MC: There is great ethical debate surrounding CRISPR therapies. In your opinion, how do we approach the conversation of how CRISPR is applied in humans, and will your research have an impact this conversation?
BF & BR: The views that we share here are not necessarily representative of either Stanford University of New England Biolabs and are definitely not official positions of either organization. This being said, we believe that we should approach the application of CRISPR technology to human health as we would with any new technology.
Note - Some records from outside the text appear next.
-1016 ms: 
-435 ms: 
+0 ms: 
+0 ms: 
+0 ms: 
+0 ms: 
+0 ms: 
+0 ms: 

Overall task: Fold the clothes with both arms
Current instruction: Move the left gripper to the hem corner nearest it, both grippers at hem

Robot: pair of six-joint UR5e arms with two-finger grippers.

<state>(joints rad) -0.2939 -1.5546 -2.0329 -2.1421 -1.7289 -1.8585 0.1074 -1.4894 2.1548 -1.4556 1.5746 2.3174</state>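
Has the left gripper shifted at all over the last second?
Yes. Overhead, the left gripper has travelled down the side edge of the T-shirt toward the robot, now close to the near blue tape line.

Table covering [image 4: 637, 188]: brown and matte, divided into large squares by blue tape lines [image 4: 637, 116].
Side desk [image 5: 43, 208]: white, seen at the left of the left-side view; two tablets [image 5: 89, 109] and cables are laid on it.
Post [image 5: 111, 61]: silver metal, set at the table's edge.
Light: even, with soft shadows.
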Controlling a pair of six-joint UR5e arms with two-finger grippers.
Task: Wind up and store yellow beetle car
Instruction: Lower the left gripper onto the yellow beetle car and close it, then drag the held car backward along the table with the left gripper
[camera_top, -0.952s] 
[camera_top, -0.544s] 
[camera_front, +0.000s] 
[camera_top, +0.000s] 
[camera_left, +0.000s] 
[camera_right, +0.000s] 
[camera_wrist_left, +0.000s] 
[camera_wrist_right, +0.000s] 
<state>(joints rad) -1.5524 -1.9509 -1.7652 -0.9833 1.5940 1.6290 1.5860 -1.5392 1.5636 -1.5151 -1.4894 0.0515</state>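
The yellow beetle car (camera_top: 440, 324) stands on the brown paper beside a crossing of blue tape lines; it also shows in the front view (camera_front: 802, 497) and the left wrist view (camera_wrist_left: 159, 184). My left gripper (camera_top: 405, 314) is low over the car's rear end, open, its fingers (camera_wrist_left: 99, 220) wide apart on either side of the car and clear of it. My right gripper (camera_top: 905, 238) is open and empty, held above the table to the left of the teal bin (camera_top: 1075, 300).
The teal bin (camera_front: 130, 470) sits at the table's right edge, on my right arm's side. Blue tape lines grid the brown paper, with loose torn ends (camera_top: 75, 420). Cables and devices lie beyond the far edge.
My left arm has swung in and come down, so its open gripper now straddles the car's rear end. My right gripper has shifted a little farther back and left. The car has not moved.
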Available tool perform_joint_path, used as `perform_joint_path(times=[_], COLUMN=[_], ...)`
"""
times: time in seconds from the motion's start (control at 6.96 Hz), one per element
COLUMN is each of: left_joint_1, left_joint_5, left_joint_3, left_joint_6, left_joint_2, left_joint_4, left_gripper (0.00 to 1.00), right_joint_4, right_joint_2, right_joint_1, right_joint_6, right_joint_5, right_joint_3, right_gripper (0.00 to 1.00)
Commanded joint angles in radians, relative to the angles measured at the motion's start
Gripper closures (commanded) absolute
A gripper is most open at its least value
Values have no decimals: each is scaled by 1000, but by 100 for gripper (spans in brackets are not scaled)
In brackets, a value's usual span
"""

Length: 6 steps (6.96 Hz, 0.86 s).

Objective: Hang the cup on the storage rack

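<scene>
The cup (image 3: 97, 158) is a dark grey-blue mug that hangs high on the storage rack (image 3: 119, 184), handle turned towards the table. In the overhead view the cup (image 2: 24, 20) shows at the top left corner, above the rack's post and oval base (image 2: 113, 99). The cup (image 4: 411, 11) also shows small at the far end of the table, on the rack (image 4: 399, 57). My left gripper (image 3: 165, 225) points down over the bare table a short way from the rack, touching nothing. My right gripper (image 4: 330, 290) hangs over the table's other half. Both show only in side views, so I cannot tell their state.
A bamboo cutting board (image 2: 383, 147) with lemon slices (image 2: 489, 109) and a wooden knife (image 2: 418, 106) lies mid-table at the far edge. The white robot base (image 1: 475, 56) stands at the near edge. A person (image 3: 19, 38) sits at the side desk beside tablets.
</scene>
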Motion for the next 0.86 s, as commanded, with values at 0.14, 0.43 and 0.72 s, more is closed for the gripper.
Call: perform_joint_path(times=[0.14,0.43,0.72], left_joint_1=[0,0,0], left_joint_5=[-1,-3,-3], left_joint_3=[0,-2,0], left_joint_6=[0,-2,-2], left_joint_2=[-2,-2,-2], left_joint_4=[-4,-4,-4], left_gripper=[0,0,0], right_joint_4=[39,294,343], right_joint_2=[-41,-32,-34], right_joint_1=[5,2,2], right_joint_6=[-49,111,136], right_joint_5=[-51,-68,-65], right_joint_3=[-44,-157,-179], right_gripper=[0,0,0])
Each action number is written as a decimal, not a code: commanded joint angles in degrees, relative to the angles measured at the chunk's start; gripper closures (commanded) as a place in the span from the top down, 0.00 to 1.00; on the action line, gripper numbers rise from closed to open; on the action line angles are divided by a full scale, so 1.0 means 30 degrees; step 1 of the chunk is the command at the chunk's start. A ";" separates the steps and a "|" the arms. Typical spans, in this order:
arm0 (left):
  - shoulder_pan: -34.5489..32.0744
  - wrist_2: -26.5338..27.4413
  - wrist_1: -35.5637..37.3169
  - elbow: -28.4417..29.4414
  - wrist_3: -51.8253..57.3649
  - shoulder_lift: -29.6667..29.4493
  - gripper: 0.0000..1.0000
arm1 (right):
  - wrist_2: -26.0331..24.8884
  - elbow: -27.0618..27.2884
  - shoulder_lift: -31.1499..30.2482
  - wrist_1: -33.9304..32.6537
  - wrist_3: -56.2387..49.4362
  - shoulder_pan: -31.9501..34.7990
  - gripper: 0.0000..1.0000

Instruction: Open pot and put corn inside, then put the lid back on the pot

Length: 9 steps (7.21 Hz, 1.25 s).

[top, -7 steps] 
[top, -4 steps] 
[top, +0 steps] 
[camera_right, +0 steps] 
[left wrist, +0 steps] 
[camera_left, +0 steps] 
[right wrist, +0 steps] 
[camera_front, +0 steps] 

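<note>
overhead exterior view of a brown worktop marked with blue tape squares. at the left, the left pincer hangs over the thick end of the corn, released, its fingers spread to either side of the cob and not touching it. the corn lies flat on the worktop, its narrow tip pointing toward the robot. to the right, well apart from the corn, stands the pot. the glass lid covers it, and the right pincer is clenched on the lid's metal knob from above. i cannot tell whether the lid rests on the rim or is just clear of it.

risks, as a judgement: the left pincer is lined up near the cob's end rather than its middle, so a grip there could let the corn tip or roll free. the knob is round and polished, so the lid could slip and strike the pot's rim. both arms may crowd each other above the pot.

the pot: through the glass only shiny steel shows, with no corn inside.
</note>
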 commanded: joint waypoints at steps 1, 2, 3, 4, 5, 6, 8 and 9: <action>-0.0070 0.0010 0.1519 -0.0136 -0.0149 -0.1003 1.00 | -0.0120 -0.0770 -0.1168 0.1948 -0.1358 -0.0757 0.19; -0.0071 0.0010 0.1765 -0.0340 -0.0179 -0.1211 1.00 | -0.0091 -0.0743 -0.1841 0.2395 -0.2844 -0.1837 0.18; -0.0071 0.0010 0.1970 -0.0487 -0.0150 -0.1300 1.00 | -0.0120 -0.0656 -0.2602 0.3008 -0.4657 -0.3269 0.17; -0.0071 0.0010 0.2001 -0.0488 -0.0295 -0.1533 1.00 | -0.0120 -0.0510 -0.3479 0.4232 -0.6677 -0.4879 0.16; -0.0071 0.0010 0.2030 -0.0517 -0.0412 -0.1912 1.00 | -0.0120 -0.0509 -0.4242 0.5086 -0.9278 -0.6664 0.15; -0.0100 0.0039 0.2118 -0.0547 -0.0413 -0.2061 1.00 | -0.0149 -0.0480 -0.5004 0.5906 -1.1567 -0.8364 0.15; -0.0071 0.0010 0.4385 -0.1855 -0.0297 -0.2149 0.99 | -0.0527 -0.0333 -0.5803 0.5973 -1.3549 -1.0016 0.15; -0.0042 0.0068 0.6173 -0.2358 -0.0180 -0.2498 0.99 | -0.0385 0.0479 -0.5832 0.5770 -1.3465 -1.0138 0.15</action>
There are multiple levels of regulatory bodies, from institutional review boards to national governmental agencies, that carefully weigh the risks vs medical need along the path of developing new human therapies. These bodies are composed of technical and regulatory experts and usually have input from ethicists. They are already in place and are well equipped to deal with CRISPR/Cas technology. All responsible researchers comply with existing regulations and the recommendations of these bodies. Doing otherwise is seriously detrimental not only to their own research, but risks harming the entire field.
Our findings won’t likely impact the larger conversation around the ethics of applying CRISPR-nuclease based technology to treating human disease. Experts may consider our results and factor them into their risk assessments as we discussed above.
Becky Fu and Brett Robb were speaking with Molly Campbell, Science Writer for Technology Networks.